I recently had an exchange that wasn’t real. My longtime (20 years) hairdresser and friend, Kim, is going through some hard financial times. Her husband lost his job and the family’s health insurance, her son has been sick, and things seem a little bleak right now. So I pulled the sneak-some-extra-money-in trick, the way old ladies do when they want to help “the kids.” In retrospect, that move may not have come off as I had hoped.
It turned out that because Kim was rushing Mira’s haircut to fit in extra clients, the haircut came out a little crooked. I called her the next day to make arrangements to get Mira’s hair fixed. It wasn’t long into the conversation before I was on the end of a daytime-talk-T.V.-style rant about how I think I’m better than her, about how I was talking down to her. She then said, “and I’m going to send you that money back.”
We needed the “keep it real”guy.
I spent too many fruitless minutes trying to explain that I didn’t “have an attitude” and that I wasn’t upset. Kim yelled “I wish all I had to worry about was an eight-year-old’s haircut.” Finally, I ended the call by telling Kim that she had it all wrong and that I couldn’t accept that kind of treatment. I said, “I won’t be back,” and I hung up the phone. I HATE this kind of theater, but she wouldn’t let me speak long enough to end the call properly, and at that point, enough had been said.
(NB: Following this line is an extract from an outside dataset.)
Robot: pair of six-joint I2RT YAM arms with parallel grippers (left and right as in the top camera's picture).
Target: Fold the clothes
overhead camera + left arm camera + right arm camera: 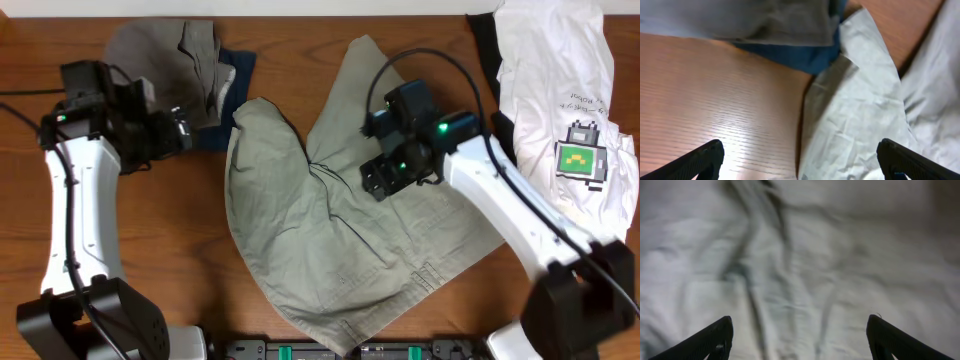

Why did money have to complicate things so much? Why was Kim unable to see that money is just money? That human relationships are more important than money? Or was it my fault for sneaking the money. Why was I so uncomfortable with just handing her the money and telling her that I wanted to help? My intentions were to be generous without embarrassing Kim, so on some level, sneaking her the money says that I had to know it was going to offend her.
It was all just so unreal.
But then, when someone who works for tips discusses her overwhelming financial fears with a client, isn’t she kind of asking for money? Wouldn’t it be a little inhuman not to tip more than usual? Or was it the size of the snuck-in tip, twice the cost of the haircuts (or 100%), that was the problem?
And here’s the thing, the real thing—now, after this incident, I do feel better than Kim. I feel superior about the way I handled our conflict. I feel superior that I wasn’t the person who brought up the issue of the money, which, in my opinion, was a little crass.
And if I’m really being real, I have to admit that I arrived at this place of superiority a little too quickly for my own comfort. Because, truth be told, it’s easy for someone who isn’t struggling to support a family with three kids to have a healthier and more spiritual, let’s-just-all-share-it-man attitude about money.
Still, I know that my intentions behind the tip were real, as real as can be. I was connecting with Kim’s money troubles on the most basic of human levels—I knew that it could happen to me at any time. Really, for the typical American family, job loss is not out of the question and serious financial peril is always a possibility. And so I superstitiously felt that by giving Kim a little extra, I could somehow make myself luckier, less likely to suffer a similar reality.
If I could talk to Kim again, this is what I would say. This and, “let’s keep it real.”